05/09/21 – Choosing Friends

CHOOSING FRIENDS

May 9, 2021
6th Sunday of Easter
Ps. 98; Acts 10:44-48; 1 John 5:1-6; John 15:9-17
Rev. Denise Clark-Jones

How do you choose your friends? On Facebook, we can choose to include people as “friends” and we can even change our minds and “defriend” them with a stroke of our keyboards. Our readings for today explore the boundaries we create when we choose our friends, and the boundaries Jesus broke through to become our friend.

Since we won’t hear the account of Peter preaching to Jews from all tribes and nations gathered in Jerusalem for the Jewish festival of Pentecost for two more weeks, I’ll provide the chronological context for today’s reading. Peter had a dream in which a sheet of unkosher animals fell down from heaven. A voice instructs Peter to “get up and eat.” Three times Peter refuses, but the voice declares: ““What God has made clean, you must not call profane.”  Then he is instructed to go to the house of the Roman centurion, Cornelius. As a Jew, Peter was not allowed to fraternize with Gentiles – certainly not enter their homes and eat a meal with them! Peter’s understanding had been that Jesus, a Jew, was sent to God’s Chosen People and to them alone. Cornelius is also informed in a dream that he is to welcome Peter into his home. Like Philip and the Ethiopian eunuch, the Holy Spirit arranges this holy encounter.

According to Luke, the author of Acts, the pivotal point for the early Christian Church was this encounter between Peter and Cornelius, a God-fearing gentile. The verses read this morning are the final words of a sermon Peter preached at the home of Cornelius in Caesarea. Immediately after Peter finishes his sermon, the Holy Spirit falls upon the gentiles gathered at Cornelius’ house and they began to speak in tongues, just as had the Jewish crowd at the Pentecost festival. Peter and his Jewish entourage were amazed that God had given these gentiles the gift of the Holy Spirit. Their perception of how God operates was transformed. The boundaries that once separated them from gentiles had been torn down.  Peter proclaimed, rhetorically: “Can anyone withhold the water for baptizing these people who have received the Holy Spirit just as we have?” Here the words of the Ethiopian eunuch to Philip are echoed: “What is to prevent me from being baptized.” Cornelius and all those present from his household were baptized. This story is referred to as “The Gentile Pentecost,” and it marked the beginning of the mission to the gentiles.

It should not have taken this long for Peter to understand the necessity of breaking down barriers between people to fulfill Christ’s commission to his disciples.  Look back to those who Jesus befriended — sinners and Samaritans, poor folk and prostitutes, tax collectors and lepers, and the list goes on. Jesus didn’t hang out with the “in crowd,” he brought the unchosen into his circle of love.

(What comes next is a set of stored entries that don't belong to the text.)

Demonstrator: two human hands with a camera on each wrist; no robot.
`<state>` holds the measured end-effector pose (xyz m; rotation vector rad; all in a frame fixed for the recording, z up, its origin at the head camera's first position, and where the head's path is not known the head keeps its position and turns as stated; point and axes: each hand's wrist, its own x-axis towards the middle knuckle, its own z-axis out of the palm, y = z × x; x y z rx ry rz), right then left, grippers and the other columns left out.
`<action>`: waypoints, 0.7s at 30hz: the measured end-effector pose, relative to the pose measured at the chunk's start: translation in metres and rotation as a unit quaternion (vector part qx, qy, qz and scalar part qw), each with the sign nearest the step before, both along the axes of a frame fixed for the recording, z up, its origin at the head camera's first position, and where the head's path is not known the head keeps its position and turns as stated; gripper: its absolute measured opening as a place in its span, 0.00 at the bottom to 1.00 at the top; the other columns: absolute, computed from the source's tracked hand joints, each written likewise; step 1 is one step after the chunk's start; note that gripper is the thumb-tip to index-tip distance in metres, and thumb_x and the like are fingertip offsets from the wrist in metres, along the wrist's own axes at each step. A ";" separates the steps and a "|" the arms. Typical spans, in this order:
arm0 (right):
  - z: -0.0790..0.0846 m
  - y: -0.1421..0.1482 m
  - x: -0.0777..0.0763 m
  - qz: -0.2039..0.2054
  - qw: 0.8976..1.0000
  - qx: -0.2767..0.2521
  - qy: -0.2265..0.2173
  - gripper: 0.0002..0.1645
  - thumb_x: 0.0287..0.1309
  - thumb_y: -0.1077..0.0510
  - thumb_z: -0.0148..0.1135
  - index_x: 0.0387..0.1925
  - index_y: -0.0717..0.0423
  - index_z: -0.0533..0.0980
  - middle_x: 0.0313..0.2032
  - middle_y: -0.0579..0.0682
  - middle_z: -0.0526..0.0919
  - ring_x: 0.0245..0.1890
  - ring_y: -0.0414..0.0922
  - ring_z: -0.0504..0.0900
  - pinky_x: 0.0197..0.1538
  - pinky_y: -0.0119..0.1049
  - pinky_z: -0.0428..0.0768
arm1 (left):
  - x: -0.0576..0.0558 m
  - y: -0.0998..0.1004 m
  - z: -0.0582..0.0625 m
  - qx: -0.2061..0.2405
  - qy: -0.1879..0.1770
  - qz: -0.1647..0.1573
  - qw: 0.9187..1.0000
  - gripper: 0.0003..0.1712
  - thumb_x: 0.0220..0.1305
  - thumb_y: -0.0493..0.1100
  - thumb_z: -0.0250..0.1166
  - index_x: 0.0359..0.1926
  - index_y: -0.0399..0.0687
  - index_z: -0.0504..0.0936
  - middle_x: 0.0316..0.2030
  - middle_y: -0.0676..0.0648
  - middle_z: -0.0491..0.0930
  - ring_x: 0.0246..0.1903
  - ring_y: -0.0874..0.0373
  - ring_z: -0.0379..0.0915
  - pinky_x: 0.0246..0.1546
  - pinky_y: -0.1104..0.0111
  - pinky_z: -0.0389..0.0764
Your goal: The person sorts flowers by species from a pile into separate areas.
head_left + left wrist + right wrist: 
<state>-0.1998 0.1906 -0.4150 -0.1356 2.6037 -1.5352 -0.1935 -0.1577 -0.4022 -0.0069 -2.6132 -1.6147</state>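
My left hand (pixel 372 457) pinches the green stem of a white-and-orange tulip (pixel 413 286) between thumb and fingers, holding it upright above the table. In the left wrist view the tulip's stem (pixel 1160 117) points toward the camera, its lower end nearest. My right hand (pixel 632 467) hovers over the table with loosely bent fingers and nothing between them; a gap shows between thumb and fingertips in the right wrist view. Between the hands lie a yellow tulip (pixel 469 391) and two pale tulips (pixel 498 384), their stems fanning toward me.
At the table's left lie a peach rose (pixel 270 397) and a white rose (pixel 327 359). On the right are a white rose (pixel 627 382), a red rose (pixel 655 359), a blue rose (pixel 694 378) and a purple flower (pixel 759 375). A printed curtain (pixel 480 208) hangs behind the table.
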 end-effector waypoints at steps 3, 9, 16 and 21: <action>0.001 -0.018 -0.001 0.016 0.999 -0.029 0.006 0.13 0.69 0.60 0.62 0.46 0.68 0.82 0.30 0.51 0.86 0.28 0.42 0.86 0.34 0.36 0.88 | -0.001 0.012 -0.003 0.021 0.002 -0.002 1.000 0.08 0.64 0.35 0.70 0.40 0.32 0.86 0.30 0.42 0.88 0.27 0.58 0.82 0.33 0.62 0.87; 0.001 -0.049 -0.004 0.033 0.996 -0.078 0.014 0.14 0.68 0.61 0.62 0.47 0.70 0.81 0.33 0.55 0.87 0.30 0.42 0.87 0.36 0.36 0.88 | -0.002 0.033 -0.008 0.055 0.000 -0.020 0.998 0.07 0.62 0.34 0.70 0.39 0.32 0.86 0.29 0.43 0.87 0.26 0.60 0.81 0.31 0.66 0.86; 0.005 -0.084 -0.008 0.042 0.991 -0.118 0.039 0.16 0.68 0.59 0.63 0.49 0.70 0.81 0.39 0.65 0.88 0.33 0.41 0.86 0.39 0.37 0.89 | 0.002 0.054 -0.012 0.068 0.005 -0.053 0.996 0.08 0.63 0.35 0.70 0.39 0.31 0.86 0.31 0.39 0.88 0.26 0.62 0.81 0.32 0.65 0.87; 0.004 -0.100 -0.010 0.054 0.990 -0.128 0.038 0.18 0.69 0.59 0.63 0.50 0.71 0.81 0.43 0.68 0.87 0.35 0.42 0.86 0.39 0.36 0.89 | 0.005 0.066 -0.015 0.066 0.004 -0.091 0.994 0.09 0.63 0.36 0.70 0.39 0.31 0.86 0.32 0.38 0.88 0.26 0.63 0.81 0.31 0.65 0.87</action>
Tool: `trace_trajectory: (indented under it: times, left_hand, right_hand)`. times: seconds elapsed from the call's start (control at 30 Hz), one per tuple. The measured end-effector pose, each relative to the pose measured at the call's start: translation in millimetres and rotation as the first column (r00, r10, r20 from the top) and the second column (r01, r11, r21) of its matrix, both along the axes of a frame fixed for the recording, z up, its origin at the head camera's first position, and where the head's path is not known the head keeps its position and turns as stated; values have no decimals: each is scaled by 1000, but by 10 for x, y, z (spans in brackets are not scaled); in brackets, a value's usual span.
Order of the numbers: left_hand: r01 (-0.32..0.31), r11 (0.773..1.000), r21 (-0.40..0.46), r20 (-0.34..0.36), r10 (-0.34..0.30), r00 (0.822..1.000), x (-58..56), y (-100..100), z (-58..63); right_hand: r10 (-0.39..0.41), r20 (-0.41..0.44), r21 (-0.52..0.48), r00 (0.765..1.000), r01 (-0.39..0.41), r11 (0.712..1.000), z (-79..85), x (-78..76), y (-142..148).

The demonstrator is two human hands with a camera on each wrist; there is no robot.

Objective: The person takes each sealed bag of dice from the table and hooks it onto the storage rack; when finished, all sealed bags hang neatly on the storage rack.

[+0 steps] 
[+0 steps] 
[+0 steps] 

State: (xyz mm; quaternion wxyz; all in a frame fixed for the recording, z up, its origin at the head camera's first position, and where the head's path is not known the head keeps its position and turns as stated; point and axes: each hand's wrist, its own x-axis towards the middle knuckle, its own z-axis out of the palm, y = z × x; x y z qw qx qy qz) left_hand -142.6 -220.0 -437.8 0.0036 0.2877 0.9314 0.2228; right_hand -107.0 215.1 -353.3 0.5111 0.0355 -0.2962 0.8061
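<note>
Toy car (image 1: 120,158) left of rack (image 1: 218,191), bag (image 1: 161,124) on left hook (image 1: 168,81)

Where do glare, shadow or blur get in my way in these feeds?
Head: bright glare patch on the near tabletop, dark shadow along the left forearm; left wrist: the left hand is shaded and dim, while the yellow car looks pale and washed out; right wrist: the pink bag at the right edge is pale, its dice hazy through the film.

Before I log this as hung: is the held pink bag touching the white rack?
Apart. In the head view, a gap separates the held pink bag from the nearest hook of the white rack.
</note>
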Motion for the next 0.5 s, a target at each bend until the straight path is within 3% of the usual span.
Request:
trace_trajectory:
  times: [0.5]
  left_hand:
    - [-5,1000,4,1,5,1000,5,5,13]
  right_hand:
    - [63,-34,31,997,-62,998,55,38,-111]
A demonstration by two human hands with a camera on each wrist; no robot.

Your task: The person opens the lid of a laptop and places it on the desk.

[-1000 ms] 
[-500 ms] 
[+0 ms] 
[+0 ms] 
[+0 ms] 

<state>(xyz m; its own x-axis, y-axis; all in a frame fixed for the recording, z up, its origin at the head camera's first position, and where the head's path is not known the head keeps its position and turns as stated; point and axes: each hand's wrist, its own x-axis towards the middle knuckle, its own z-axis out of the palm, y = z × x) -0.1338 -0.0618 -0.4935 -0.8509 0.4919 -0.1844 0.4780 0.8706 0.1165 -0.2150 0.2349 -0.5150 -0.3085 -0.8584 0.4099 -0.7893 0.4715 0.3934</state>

Neither should it take so long for us to recognize the necessity for us to break down the barriers we have placed to separate ourselves from people we consider different from us. For example, racism against people of African ancestry did not end with releasing them from slavery with Lincoln’s Emancipation Proclamation. From the start of their lives as “free people,” legal and institutional barriers were placed against them voting, owning property, owning property near the homes of white people, getting an education, getting jobs and the list goes on. A black pastor could be jailed for preaching without permission from the local white law enforcement authority. The Bible is a dangerous book to those who seek to dominate, oppress, exploit and exclude. Incarceration as a tool to erect barriers for black men to rise out of poverty began as soon as they became free.

White soldiers returning from World War II were given the GI bill to further their education and generous government loans to buy their first homes. Affordable housing was built for them to buy. These homes could not be sold to blacks. Few Black veterans were able to use the GI Bill because they were regulated to the very few black colleges, which could not handle the demand of the large numbers of black veterans. These two benefits, largely unavailable to blacks, are significant because the rise of the white Middle class began with the education and home loans given to white World War Two veterans. The wealth and opportunities they gained were then passed on to their children. There is no time in this hour to trace the consequences of the unjust barriers placed to prevent blacks from receiving the opportunities afforded whites and to isolate them from white neighborhoods and schools. (See notes for links to more information) It should not have taken Christians this long to understand, but this injustice continues and now continues with renewed passion. Engineered racial segregation created a boundary that prevented whites from becoming friends with blacks. Living in a white bubble, most whites are ignorant of the extent of the barriers that have had exponential consequences for blacks’ ability to rise in social status and increase economic and political power.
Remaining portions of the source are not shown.